◆ ABOUT THIS EXERCISE ◆
Only the number is needed: how many lines of the records include "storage"?

◆ DATASET RECORDS ◆
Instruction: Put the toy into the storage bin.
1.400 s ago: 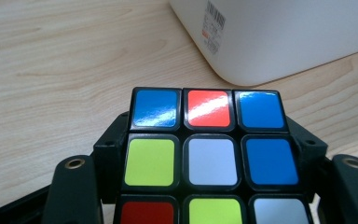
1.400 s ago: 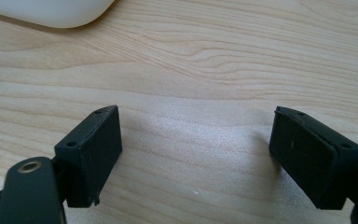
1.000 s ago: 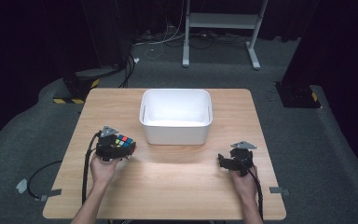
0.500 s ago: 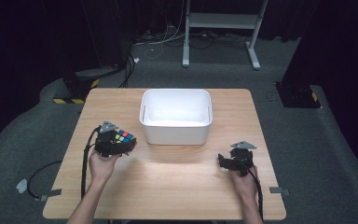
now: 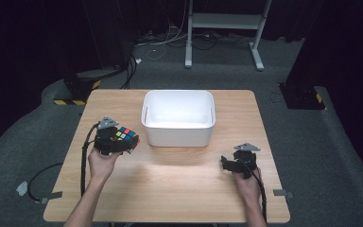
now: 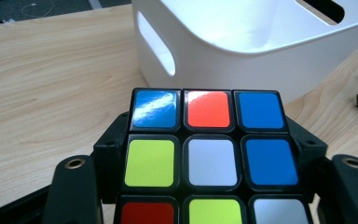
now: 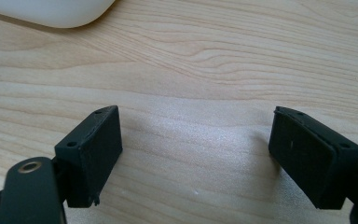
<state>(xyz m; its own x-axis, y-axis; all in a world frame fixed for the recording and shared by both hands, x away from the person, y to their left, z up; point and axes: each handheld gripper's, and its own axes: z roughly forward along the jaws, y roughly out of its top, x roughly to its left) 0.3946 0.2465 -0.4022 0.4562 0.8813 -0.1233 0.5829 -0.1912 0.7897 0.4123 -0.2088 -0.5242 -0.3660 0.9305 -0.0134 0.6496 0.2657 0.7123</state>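
Bench (image 5: 170, 184): carrying the bin at its far middle, both claws working at the near half.
Bin (image 5: 178, 117): sitting just right of the cube, its near-left wall standing in the way.
Cube (image 5: 125, 134): riding in the left claw, near the bin's left corner.
Left claw (image 5: 123, 142): gripping the cube by two sides.
Right claw (image 7: 214, 154): gaping wide, holding nothing, hovering low over bare wood.
Risk: I judge the cube may be clipping the bin rim if carried across too low.

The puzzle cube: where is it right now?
In the high view the puzzle cube sits clamped in the left tool, at the table's left side, just left of the white bin.
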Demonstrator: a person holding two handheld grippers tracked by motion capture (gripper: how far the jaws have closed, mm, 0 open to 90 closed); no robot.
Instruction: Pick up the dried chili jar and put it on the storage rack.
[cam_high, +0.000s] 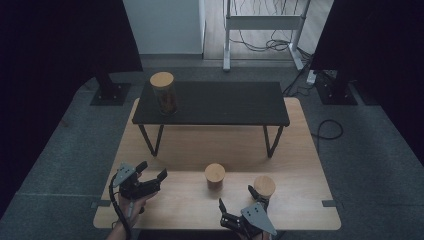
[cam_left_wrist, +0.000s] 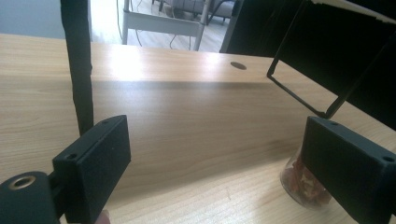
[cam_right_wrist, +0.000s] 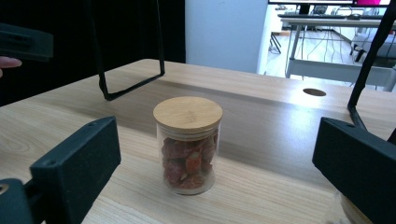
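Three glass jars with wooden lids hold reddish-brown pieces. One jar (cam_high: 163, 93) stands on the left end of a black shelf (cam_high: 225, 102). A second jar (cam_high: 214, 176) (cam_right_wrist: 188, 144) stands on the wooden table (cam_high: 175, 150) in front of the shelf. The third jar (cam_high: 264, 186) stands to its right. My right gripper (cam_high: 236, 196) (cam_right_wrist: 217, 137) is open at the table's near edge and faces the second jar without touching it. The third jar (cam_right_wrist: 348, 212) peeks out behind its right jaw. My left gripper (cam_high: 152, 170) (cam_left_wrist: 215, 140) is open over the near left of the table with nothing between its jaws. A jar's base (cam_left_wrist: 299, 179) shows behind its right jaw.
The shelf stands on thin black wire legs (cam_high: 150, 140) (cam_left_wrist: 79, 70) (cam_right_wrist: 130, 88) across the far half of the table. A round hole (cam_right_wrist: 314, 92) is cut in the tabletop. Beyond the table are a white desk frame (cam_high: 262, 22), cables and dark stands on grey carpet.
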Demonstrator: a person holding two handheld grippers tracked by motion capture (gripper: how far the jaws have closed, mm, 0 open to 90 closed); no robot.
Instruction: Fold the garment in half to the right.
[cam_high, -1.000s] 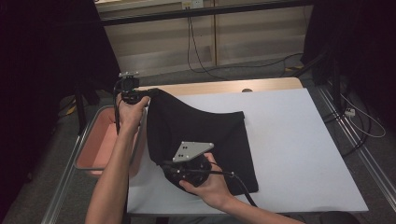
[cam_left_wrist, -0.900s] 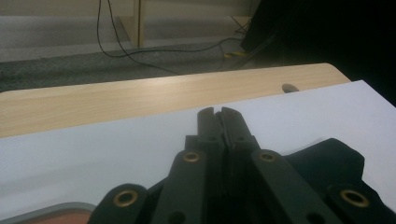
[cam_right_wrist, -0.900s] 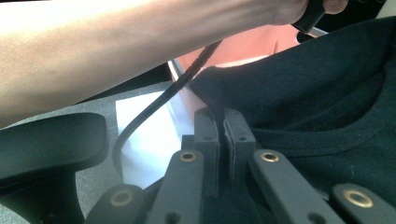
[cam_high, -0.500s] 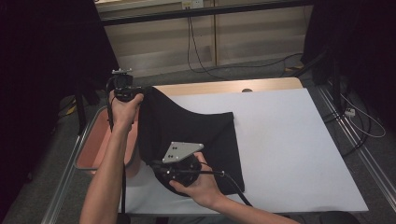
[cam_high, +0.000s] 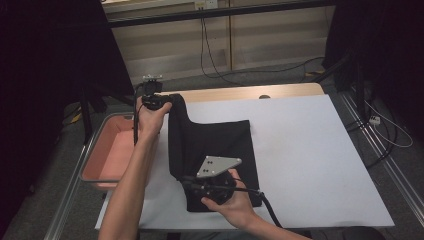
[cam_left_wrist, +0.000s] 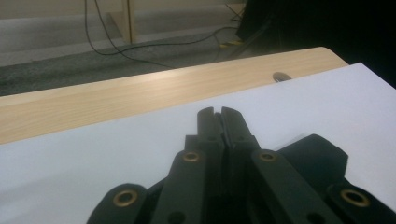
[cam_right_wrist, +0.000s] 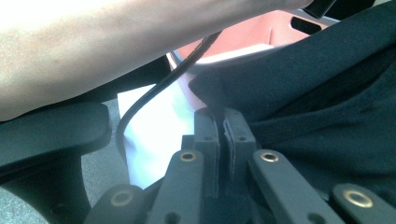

◆ EXERCISE RESULT ◆
2